Grâce à sa vive pénétration italienne, Lucilio comprit.

—Oui, oui, j'entends, lui répondit-il de son regard expressif; comptez sur moi!

Et il vint s'asseoir sur les grosses racines du vieil if, à une distance respectueuse, comme un serviteur qui attend les ordres qu'on voudra lui donner, mais assez près pour ne pas permettre à d'Alvimar de dire un mot qu'il n'entendît fort bien.

D'Alvimar devina tout. On avait peur de lui; c'était encore mieux! Il avait un si profond dédain pour le sonneur de cornemuse, qu'il se remit à faire sa cour devant lui comme devant une bûche.

Mais son dangereux magnétisme perdit toute vertu.

Il semblait à Lauriane que la tranquille présence d'un homme de bien comme Lucilio fût un contre-poison. Elle eût rougi d'être vaine devant lui. Elle se sentait sous son regard, et c'était une protection. Elle vit l'Espagnol se piquer et s'irriter peu à peu. Elle essaya ses forces en lui tenant tête.

Il voulait qu'elle renvoyât cet importun, et il le disait, à dessein, de manière à être entendu de lui.

Lauriane refusa net, disant qu'elle voulait encore de la musique.

Aussitôt Lucilio se mit en devoir de gonfler sa musette.

D'Alvimar porta la main à son pourpoint, en tira un couteau espagnol bien affilé, et, l'ayant ôté de sa gaîne, se mit à jouer avec comme pour se donner une contenance; tantôt faisant mine de vouloir écrire avec sur le vieil if, et tantôt de le lancer devant lui en manière de jeu d'adresse.

Lauriane ne comprit pas cette menace.

Lucilio était impassible, et pourtant il était trop Italien pour ne pas connaître la colère froide d'un Espagnol, et pour ne pas savoir où peut aller la pointe d'un stylet lancé comme au hasard.

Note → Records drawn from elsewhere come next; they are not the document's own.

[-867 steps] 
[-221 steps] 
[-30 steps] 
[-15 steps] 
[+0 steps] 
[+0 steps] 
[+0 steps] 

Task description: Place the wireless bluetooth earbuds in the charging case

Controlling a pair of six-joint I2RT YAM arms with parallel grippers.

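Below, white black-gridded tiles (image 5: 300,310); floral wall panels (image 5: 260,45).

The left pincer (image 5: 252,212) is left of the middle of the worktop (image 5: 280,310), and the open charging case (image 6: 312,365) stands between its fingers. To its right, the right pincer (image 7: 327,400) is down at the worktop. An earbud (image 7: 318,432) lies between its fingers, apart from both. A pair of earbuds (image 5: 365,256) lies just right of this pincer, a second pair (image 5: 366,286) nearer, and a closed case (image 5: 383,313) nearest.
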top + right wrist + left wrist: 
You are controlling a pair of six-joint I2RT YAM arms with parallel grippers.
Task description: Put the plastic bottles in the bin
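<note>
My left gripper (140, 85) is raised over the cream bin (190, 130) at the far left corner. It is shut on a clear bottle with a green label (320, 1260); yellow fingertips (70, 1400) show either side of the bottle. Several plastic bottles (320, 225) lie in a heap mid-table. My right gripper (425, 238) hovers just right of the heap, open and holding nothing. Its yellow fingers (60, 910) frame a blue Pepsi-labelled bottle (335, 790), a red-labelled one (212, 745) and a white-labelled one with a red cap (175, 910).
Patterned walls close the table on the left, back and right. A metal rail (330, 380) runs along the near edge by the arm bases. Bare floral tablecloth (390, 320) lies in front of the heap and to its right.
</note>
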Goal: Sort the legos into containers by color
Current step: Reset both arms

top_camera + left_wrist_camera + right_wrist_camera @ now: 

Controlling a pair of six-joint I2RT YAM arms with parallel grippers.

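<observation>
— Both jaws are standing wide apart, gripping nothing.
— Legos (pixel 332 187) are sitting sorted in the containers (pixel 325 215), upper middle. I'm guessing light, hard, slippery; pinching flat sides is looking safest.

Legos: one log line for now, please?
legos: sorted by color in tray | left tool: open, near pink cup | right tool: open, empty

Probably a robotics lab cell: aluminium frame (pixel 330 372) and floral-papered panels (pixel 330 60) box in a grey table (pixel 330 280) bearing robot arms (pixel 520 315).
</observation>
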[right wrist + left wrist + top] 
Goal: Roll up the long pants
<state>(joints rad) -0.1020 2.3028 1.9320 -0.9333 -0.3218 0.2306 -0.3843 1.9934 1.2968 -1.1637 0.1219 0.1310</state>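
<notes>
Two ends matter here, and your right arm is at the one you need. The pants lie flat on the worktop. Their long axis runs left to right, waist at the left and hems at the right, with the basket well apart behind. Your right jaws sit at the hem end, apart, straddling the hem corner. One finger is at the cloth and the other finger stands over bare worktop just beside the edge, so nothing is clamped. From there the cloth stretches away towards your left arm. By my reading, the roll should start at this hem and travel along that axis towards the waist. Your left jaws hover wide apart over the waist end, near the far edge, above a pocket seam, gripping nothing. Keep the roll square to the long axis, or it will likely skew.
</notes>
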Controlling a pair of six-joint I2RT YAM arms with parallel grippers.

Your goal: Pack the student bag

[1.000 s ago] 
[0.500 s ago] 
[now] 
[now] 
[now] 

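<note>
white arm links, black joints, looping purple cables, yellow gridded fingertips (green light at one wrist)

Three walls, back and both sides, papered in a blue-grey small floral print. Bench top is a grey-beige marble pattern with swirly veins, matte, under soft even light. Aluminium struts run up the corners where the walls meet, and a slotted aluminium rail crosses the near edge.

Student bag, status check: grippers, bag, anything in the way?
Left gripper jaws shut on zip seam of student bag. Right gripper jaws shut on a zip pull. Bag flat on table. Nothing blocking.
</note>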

En toute autre circonstance, il se serait inquiété pour son instrument, que l'œil de d'Alvimar semblait guetter pour le percer. Mais il obéissait à Lauriane, il combattait pour l'innocence, comme Orphée pour l'amour avec sa lyre victorieuse; il entama bravement un des airs morisques qu'il avait entendus et notés la veille.

D'Alvimar se sentit bravé, et le foyer d'amertume qui couvait en lui commença à le brûler.

Adroit comme un Chinois à lancer le couteau, il résolut d'effrayer l'impertinent ménétrier, et commença à faire voler autour de lui cette lame brillante, qui vint tracer des éclairs toujours plus serrés autour de lui, à mesure qu'il poursuivait son chant plaintif et tendre. Lauriane s'était éloignée de quelques pas, et, en ce moment, elle tournait le dos à cette scène atroce.

—J'ai bravé les tortures et la mort, se disait Giovellino; eh bien, bravons-les encore, et que l'Espagnol n'ait pas la joie de me voir pâlir.

Il tourna les yeux d'un autre côté, et joua avec autant de recueillement et de perfection que s'il eût été à la table de Bois-Doré.

Cependant d'Alvimar, allant et venant, prenait plaisir à se placer devant lui et à le viser, comme s'il eût eu la tentation de le prendre pour cible; et, par une de ces étranges fascinations qui sont le châtiment des méchantes plaisanteries, il commençait à éprouver réellement cette tentation monstrueuse.

Il lui en passait des sueurs froides par le corps et des vertiges dans la vue.

Lucilio le sentait plus qu'il ne le voyait; mais il aimait mieux risquer tout que de montrer un instant de crainte à l'ennemi de sa patrie et au contempteur de sa dignité d'homme.